About Artic Char
The Arctic char is a coldwater fish native to Arctic, sub-Arctic, and alpine waters. Some dwell primarily in fresh water, and are resident to coastal waters, though many populations are anadromous, migrating to sea. They reach farther north than any other species of freshwater fish, and their range extends across the northern polar regions. The Alaska Department of Fish and Game says the Arctic char’s habitat is the “lakes in the Brooks Range, the Kigluaik Mountains, the Kuskokwim Mountains, the Alaska Peninsula, Kenai Peninsula, Kodiak Island, and in a small area of Interior Alaska near Denali Park.”
Arctic char can sometimes live for over 20 years, and their growth is slow due to the cold waters of their natural habitat. Their sizes vary, and some lakes in other areas can be home to two kinds of char: “dwarf” and “normal”, which grow at different rates and ultimately mature to different sizes. The largest Arctic char in Alaska can be found in some of the large lakes in Bristol Bay, where they can reach up to 10 pounds or more. Many other lakes produce two-pound fish, though the char in the Brooks Range can reach sizes of 15 pounds or more.
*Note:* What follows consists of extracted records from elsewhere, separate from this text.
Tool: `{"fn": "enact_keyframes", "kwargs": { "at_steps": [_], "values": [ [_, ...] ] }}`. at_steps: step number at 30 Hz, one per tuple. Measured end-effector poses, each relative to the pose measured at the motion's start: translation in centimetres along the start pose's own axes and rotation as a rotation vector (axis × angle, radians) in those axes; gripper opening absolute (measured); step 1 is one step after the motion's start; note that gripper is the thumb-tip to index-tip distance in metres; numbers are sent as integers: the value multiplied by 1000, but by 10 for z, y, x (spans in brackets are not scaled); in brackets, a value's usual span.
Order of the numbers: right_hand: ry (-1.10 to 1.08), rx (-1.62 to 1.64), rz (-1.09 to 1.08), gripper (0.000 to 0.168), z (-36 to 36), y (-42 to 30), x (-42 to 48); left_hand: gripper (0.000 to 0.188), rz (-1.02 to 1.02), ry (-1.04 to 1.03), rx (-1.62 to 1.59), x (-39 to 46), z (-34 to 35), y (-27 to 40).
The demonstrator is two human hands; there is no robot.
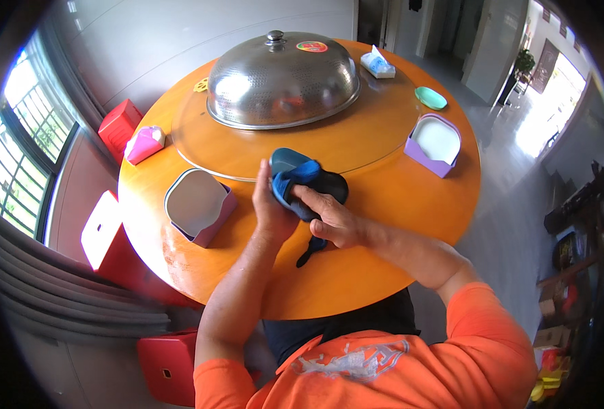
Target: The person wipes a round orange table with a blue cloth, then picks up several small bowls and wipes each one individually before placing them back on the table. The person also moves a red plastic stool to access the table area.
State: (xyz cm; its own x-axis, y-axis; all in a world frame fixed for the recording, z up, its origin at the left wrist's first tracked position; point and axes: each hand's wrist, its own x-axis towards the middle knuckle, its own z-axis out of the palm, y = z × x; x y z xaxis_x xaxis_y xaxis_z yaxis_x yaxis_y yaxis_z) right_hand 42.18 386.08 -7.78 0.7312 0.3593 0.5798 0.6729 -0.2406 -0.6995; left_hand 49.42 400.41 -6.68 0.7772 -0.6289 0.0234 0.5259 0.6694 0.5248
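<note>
Over the near part of the round orange table (pixel 378 245), my left hand (pixel 276 214) grips a small dark teal tray or dish (pixel 284 158) with rounded corners, tilted up. My right hand (pixel 332 217) presses a blue and black cloth (pixel 302 176) against it, fingers pushed into the folds. A dark strip of the cloth hangs below my right hand. Left of my hands stands a purple box (pixel 215 225) with a rounded, shiny face on top. Wet marks (pixel 176 260) show on the tabletop near it.
A perforated steel dome cover (pixel 281 82) sits on the glass turntable (pixel 373 148). Around it are a purple box (pixel 435 145), a green dish (pixel 431 98), a tissue pack (pixel 378 64) and a pink pack (pixel 146 144). Red stools (pixel 166 368) stand at the left.
</note>
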Motion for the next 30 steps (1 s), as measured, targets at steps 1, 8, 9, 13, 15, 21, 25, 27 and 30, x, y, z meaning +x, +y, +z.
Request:
{"fn": "enact_keyframes", "kwargs": {
  "at_steps": [1,8,9,13,15,21,25,27,30],
  "values": [
    [-62,82,35,92,-2,-7,1,59,4,39,26,2,-3,8],
    [-127,-248,-179,63,-10,-1,3,71,-16,-31,41,-6,0,25],
    [-115,-405,-252,59,-8,-3,8,71,-53,-12,53,-5,-4,24],
    [-55,-688,-216,50,-22,3,12,66,-76,-49,55,-9,7,8],
    [18,-707,-51,48,-24,7,12,63,-31,-68,53,-8,13,-3],
    [102,-741,173,49,-3,20,6,47,112,-104,131,-3,2,14],
    [117,-721,167,51,5,6,7,43,200,-32,173,-6,-1,17],
    [115,-718,91,47,8,-6,4,43,245,17,201,-2,-6,19],
    [123,-513,16,41,15,-12,3,47,287,-2,243,-9,4,27]
  ]
}}
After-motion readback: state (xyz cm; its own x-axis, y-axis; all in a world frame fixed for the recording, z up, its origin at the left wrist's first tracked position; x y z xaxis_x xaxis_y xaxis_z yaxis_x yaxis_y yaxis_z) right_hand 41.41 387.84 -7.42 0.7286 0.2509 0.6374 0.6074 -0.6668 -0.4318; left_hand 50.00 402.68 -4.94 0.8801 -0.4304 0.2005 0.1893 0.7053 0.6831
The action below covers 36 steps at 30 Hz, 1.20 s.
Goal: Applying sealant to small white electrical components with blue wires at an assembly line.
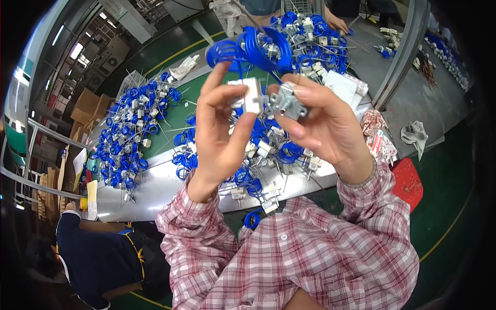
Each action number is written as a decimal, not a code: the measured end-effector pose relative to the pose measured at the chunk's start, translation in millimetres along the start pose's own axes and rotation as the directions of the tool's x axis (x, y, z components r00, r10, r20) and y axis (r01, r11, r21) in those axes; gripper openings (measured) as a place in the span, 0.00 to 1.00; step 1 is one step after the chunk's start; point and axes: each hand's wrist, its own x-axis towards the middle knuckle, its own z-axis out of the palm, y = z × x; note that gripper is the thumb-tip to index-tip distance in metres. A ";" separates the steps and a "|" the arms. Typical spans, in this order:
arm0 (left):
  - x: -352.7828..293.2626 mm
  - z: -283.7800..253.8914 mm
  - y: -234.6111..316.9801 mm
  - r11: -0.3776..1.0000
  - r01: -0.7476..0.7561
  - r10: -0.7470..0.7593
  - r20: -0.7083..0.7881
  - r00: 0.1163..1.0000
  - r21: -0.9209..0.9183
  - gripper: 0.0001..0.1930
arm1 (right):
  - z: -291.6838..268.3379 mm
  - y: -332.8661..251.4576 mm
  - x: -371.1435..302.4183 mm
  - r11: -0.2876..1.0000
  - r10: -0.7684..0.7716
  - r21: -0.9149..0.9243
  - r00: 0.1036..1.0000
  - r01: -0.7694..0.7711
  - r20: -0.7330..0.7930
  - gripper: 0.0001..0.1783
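Note:
Raised above the table, my left hand pinches a white block between thumb and fingers, its index finger reaching up toward a coil of blue tubing. My right hand grips a grey metal body at its right, thumb and fingers closed round it. Block and metal body meet between my hands; together with the coil they look like a capillary thermostat. Whether the two halves are fastened together I cannot tell. Below my hands lies a heap of similar blue-coiled thermostats.
More thermostats are piled at the left and far right of the metal-edged table. White packets lie right of my hands, a red stool beyond. A co-worker sits at lower left; another person's hand touches the far pile.

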 end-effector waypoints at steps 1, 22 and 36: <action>0.7 0.2 -3.4 0.995 -0.057 0.059 -0.024 0.998 0.080 0.19 | 2.2 2.1 -1.5 0.995 -0.049 -0.092 0.998 0.045 -0.050 0.17; -1.8 -19.4 -5.1 0.665 0.387 -0.375 0.163 0.913 -0.639 0.18 | -6.1 47.1 32.7 0.659 -0.351 -0.642 0.915 0.392 0.198 0.17; -7.7 -85.2 13.3 0.919 0.347 -0.378 -0.171 0.910 -0.185 0.14 | -36.5 -7.3 35.3 0.678 -0.345 -0.663 0.934 0.317 0.093 0.17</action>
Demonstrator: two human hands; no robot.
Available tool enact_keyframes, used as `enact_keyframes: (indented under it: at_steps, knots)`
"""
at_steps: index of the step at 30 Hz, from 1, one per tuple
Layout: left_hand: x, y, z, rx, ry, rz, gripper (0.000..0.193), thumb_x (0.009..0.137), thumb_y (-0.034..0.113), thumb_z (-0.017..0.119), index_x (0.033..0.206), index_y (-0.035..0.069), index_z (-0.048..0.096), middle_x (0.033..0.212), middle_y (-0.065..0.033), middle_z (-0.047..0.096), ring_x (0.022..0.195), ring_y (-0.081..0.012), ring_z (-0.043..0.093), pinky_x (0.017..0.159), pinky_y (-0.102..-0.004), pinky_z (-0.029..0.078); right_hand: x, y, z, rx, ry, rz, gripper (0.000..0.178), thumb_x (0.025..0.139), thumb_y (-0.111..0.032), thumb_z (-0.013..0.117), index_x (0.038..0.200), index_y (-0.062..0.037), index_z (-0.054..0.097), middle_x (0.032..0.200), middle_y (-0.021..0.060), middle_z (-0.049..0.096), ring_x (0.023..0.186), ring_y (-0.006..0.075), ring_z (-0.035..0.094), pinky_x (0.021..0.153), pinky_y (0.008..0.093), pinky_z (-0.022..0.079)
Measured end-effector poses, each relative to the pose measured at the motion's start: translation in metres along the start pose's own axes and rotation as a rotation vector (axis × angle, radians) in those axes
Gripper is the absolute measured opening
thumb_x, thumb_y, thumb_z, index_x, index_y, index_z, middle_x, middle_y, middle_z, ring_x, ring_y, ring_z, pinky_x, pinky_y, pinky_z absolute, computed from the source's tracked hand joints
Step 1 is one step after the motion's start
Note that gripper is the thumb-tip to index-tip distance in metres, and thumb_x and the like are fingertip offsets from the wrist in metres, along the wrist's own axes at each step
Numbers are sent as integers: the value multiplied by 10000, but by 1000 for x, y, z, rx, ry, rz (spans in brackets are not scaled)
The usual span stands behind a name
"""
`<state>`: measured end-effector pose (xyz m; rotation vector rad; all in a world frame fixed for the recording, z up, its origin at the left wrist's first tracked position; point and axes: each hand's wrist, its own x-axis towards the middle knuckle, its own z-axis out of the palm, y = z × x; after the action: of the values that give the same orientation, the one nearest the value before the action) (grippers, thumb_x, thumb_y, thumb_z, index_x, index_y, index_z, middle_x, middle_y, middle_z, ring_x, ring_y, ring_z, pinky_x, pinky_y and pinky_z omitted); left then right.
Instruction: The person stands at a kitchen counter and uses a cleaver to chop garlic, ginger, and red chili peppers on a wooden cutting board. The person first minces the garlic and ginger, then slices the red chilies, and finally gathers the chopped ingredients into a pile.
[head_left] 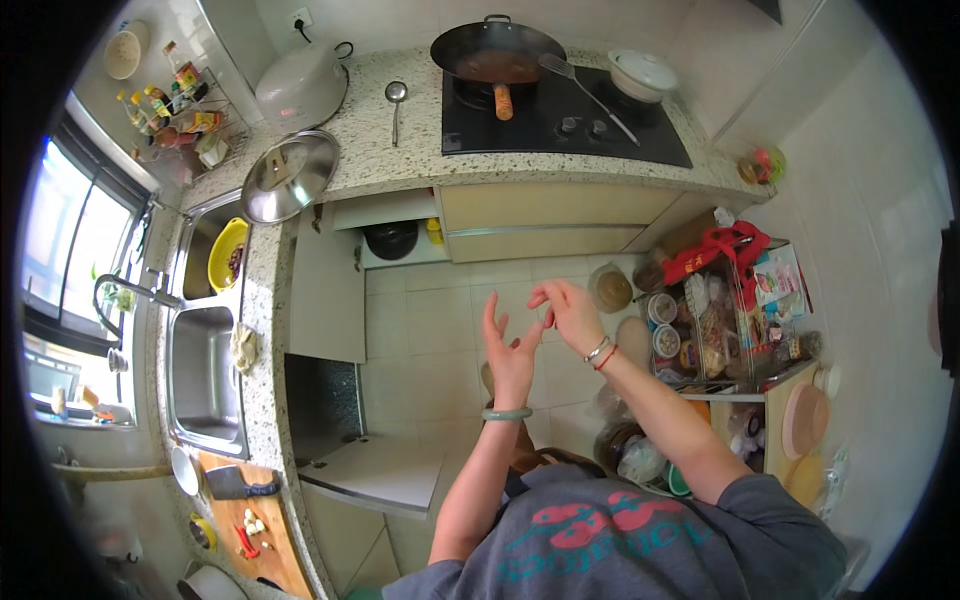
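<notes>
Both hands are raised in front of my chest, above the tiled floor, holding nothing that I can see. My left hand (512,362) has its thumb and fingers spread, with a green bangle (507,413) round the wrist. Close beside it is my right hand (574,318), its fingers loosely bent and apart; a silver bracelet (598,349) and a red cord circle that wrist. On the black cooktop (560,132) beyond them, a wok (498,50) holds brownish contents, its wooden handle toward me. A slotted spatula (590,98) rests at its right, beside a lidded white pot (643,75).
A ladle (395,108) and a metal lid (290,177) lie on the counter. Left are the sink (207,380), a yellow basket (228,255) and a cutting board (275,540) with a cleaver (240,483). Cabinet doors (328,280) stand ajar. A crowded rack (735,320) is at right.
</notes>
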<state>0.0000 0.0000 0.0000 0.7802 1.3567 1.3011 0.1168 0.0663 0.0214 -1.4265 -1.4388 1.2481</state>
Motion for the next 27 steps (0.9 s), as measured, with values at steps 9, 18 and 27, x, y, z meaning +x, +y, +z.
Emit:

Arctic char are salmonid fish, meaning they share the same streamlined shape as salmon. Their distinguishing features include light spots on dark skin, though their colors vary greatly depending on environmental conditions. The spots are pink or red and occur on their back and sides. Generally, they are brown or greenish-brown towards their upper body and lighter towards their lower body. Adult males have orange or red lower bodies, and their fins have a prominent white edge.
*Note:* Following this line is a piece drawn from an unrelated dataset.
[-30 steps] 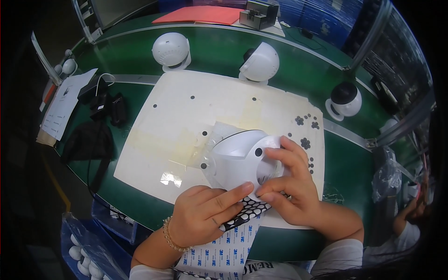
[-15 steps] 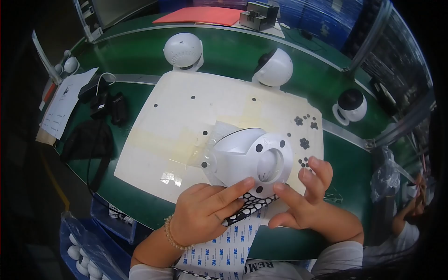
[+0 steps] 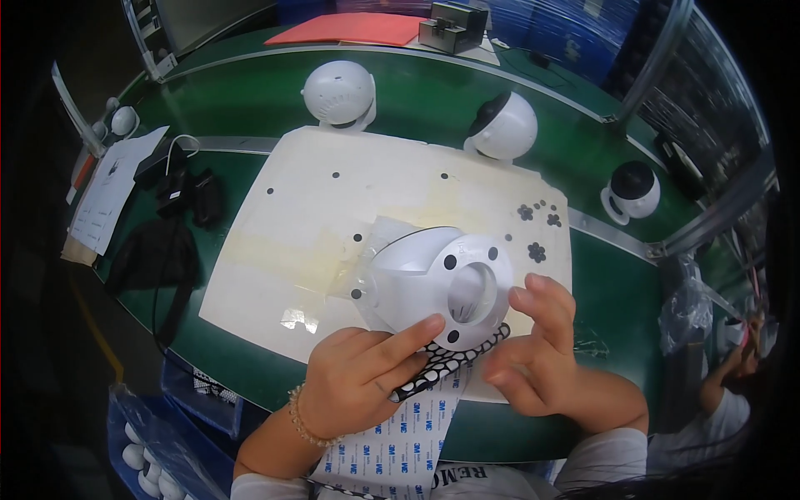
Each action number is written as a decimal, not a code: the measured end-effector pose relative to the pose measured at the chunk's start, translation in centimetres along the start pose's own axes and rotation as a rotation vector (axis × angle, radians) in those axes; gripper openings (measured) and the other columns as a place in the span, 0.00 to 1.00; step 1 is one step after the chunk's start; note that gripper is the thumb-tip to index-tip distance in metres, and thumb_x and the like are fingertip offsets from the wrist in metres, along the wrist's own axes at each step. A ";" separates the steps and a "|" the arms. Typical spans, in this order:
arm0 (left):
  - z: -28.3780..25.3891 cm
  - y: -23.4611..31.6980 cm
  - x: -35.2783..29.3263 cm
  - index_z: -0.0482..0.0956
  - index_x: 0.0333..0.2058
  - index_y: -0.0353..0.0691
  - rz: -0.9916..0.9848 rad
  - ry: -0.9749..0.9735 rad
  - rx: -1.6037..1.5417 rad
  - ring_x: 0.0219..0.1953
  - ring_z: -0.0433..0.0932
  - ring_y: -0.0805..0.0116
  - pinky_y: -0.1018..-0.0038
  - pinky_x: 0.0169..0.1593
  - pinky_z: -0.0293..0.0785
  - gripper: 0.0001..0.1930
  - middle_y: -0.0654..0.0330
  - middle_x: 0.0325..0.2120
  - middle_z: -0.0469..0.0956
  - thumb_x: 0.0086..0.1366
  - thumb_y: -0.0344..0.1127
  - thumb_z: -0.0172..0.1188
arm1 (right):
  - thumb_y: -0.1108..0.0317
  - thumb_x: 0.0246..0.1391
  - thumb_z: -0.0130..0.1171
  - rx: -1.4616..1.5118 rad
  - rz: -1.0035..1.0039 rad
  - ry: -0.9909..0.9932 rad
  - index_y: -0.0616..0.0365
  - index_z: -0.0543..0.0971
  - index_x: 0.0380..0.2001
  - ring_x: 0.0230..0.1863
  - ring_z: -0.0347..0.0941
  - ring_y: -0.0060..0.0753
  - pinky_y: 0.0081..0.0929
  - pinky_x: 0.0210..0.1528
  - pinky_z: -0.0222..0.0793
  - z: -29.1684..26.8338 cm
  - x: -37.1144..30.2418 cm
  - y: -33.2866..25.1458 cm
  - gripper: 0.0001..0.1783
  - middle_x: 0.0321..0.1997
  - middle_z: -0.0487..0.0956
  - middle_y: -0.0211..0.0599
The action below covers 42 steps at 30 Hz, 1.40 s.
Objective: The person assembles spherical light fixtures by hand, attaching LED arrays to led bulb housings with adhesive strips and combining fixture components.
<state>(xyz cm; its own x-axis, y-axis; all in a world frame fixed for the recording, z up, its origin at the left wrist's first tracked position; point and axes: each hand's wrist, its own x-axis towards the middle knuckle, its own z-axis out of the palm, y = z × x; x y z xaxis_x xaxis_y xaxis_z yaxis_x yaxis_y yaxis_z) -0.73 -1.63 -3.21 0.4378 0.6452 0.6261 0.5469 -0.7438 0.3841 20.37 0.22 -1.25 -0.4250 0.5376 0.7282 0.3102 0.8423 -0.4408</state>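
A white camera body (image 3: 404, 287) lies on its side on the cream board, its round base facing me. Three dark round pads (image 3: 450, 262) sit on the base ring around an oval opening. My left hand (image 3: 354, 375) holds a black strip with white round gaps (image 3: 446, 367), and its index finger rests against the base's lower edge. Beside the strip's right end is my right hand (image 3: 542, 358). Its thumb and index finger are drawn together, with the other fingers raised; whatever is between them is too small to tell. A white backing sheet with blue print (image 3: 408, 442) hangs below my left hand.
Several white cameras with dark fronts or vents (image 3: 502, 125) stand behind the cream board (image 3: 292, 242). Dark dots and flower-shaped clusters (image 3: 537, 252) stick to the board. Black adapters and cables (image 3: 175, 187) lie left. A blue bin (image 3: 179, 442) holds white round parts at lower left.
My right index finger has left the base's lower rim and come down toward the thumb near the strip. My left hand keeps its hold. The whole view has shifted slightly.
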 end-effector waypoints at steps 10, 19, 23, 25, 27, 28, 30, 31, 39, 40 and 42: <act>0.0 -0.1 0.3 0.78 0.24 0.35 -0.003 0.015 -0.043 0.21 0.74 0.72 0.78 0.23 0.68 0.07 0.60 0.44 0.75 0.42 0.24 0.62 | 0.67 0.37 0.64 -0.208 -0.287 -0.063 0.51 0.78 0.30 0.59 0.52 0.46 0.36 0.52 0.49 0.7 -0.3 0.2 0.12 0.53 0.69 0.29; 0.0 -0.1 0.3 0.79 0.25 0.34 -0.018 0.008 -0.052 0.20 0.74 0.71 0.78 0.22 0.68 0.09 0.59 0.43 0.76 0.40 0.22 0.63 | 0.66 0.50 0.56 0.212 0.479 -0.173 0.52 0.76 0.30 0.65 0.43 0.53 0.43 0.62 0.39 -1.4 -1.2 2.3 0.04 0.63 0.54 0.48; 0.1 0.0 0.5 0.79 0.25 0.34 -0.012 0.016 -0.037 0.20 0.75 0.71 0.78 0.22 0.68 0.08 0.58 0.43 0.76 0.40 0.23 0.64 | 0.65 0.52 0.54 0.247 0.500 -0.180 0.52 0.76 0.31 0.66 0.42 0.51 0.41 0.62 0.39 -1.5 -1.1 2.7 0.06 0.64 0.53 0.48; 0.1 0.0 0.4 0.79 0.25 0.35 -0.015 0.017 -0.037 0.20 0.75 0.71 0.78 0.22 0.68 0.08 0.58 0.42 0.76 0.41 0.23 0.64 | 0.64 0.52 0.54 0.257 0.511 -0.188 0.53 0.76 0.31 0.66 0.42 0.51 0.41 0.62 0.39 -1.4 -1.2 2.7 0.06 0.64 0.53 0.48; 0.1 -0.1 0.3 0.79 0.25 0.35 -0.016 0.021 -0.036 0.19 0.75 0.71 0.78 0.22 0.68 0.08 0.58 0.42 0.76 0.41 0.23 0.64 | 0.65 0.53 0.54 0.283 0.511 -0.185 0.53 0.76 0.31 0.66 0.42 0.50 0.40 0.62 0.39 -1.4 -1.2 2.7 0.05 0.64 0.53 0.47; 0.1 -0.1 0.3 0.79 0.26 0.35 -0.022 0.016 -0.040 0.19 0.75 0.71 0.78 0.22 0.68 0.09 0.58 0.42 0.77 0.42 0.23 0.64 | 0.65 0.53 0.54 0.283 0.512 -0.185 0.53 0.76 0.31 0.66 0.42 0.50 0.40 0.62 0.39 -1.4 -1.2 2.7 0.05 0.64 0.53 0.47; 0.2 -0.1 0.3 0.79 0.26 0.35 -0.029 0.012 -0.044 0.19 0.75 0.71 0.79 0.22 0.68 0.09 0.58 0.41 0.77 0.42 0.23 0.64 | 0.65 0.53 0.54 0.356 0.533 -0.171 0.53 0.76 0.31 0.65 0.43 0.50 0.40 0.62 0.40 -1.3 -1.2 2.8 0.05 0.64 0.54 0.47; 0.2 -0.1 0.2 0.79 0.27 0.35 -0.030 0.013 -0.043 0.19 0.75 0.71 0.79 0.22 0.68 0.10 0.58 0.41 0.77 0.42 0.23 0.64 | 0.65 0.53 0.54 0.356 0.534 -0.172 0.53 0.76 0.31 0.65 0.43 0.50 0.40 0.62 0.40 -1.3 -1.2 2.9 0.05 0.64 0.54 0.47; 0.2 -0.1 0.3 0.80 0.30 0.35 -0.028 0.004 -0.032 0.19 0.75 0.71 0.79 0.22 0.68 0.12 0.58 0.40 0.77 0.42 0.24 0.64 | 0.67 0.53 0.54 0.399 0.493 -0.147 0.54 0.76 0.31 0.65 0.44 0.47 0.39 0.61 0.43 -0.9 -1.7 3.3 0.05 0.63 0.54 0.47; 0.2 -0.1 0.2 0.80 0.30 0.35 -0.031 0.004 -0.034 0.19 0.75 0.71 0.79 0.22 0.68 0.12 0.58 0.40 0.77 0.42 0.24 0.64 | 0.67 0.53 0.54 0.398 0.493 -0.146 0.54 0.76 0.31 0.65 0.44 0.47 0.39 0.61 0.43 -0.8 -1.8 3.4 0.05 0.63 0.54 0.47; 0.3 -0.1 0.2 0.80 0.30 0.34 -0.034 0.004 -0.036 0.19 0.75 0.71 0.79 0.22 0.68 0.12 0.58 0.40 0.77 0.42 0.24 0.65 | 0.68 0.53 0.54 0.489 0.534 -0.124 0.54 0.76 0.31 0.65 0.45 0.46 0.38 0.60 0.45 -0.6 -2.0 3.5 0.05 0.63 0.54 0.46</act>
<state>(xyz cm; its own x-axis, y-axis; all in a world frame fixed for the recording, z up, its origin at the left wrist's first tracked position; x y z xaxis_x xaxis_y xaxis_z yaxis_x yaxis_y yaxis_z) -0.50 -1.40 -3.28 0.4162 0.6696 0.6151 0.5356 -0.7272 0.4293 22.82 2.08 -3.89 -0.4242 0.8554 0.2971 0.0989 0.3699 -0.9238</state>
Dolly Varden are close cousins to Arctic char, and can be very hard to tell apart.
Arctic Char Fishing
Because the Arctic char is almost exclusively native to Arctic and sub-Arctic waters, they have become almost synonymous with far north marine life, and are highly sought after by anglers looking for an authentic and unique Alaskan fly fishing experience. The ideal season for Arctic char fishing in Alaska is from late May through early July, when they congregate to feed on salmon as they migrate to the sea. From July to September, however, they can still be found in many locations. The largest Arctic char occur in the larger lakes of Bristol Bay and the Brooks Range.
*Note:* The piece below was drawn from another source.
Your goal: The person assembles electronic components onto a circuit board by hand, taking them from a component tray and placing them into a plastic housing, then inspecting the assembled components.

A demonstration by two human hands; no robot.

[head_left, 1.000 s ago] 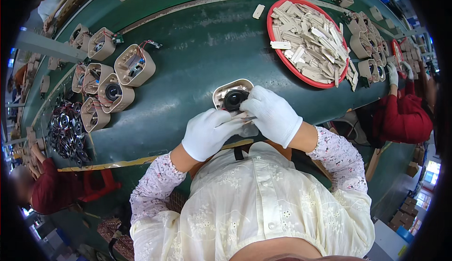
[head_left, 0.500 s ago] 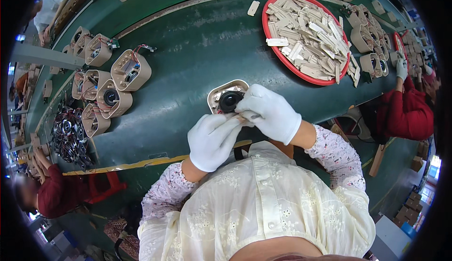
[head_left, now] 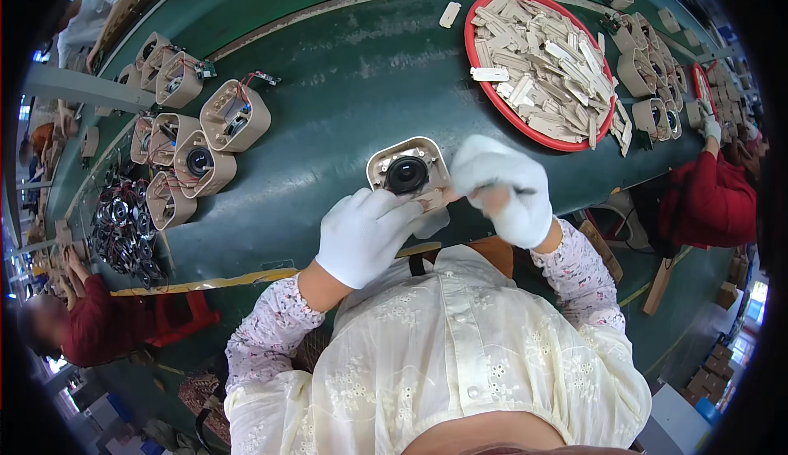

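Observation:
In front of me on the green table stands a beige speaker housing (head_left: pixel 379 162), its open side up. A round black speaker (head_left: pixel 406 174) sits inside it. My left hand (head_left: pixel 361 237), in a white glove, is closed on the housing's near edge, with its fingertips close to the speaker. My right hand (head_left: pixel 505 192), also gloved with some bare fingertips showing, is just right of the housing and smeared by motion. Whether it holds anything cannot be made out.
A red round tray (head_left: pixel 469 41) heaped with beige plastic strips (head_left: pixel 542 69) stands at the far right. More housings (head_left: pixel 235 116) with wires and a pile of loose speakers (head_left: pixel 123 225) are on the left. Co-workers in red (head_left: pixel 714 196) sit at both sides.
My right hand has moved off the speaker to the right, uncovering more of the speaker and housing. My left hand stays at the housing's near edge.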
Arctic char are typically easier to fool than trout. They are eager takers, and generally congregate in shallow waters, so anglers often have good luck wading through the water and catching them. Like many other Alaska fish, Arctic char are aggressive and strong, so they make for a challenging yet exciting fly fishing experience.
Arctic Char Fishing Flies
Arctic char eat a variety of insects, baitfish, crustaceans and are also known to eat younger or smaller char. Their eclectic diet provides numerous options for choosing the perfect fly. Some of the most effective flies include leech and streamer imitations, smolt imitations, beads, and a variety of dry flies.
Arctic Char Fishing Tips
As with any fishing, it is important to be familiar with the waters you’re fishing, so you can ensure you have the proper equipment and so that you can gain an understanding of what you’re in for. Remember that the largest Arctic char are in the Bristol Bay and Brooks Range area. Outside of these spots you are likely to be fishing char between one to six pounds. In addition to familiarizing yourself with the help of a fly fishing guide, be sure to:
- Look for shallow, gravel-bottomed waters where Arctic char congregate.
- Mind your shadow. Because these are shallow waters, it’s easy to spook a fish if you lean in too far and they catch sight of your shadow.
- Cast your fly carefully in fast-moving waters, keeping in mind water conditions. Casting too much in one spot can scare fishes away, so move on if your first few casts don’t yield any fish.
- Cast your fly upstream of the fish so they see the fly and not the leader. This will scare them also, and the fly will look more natural if it passes easily into their line of sight.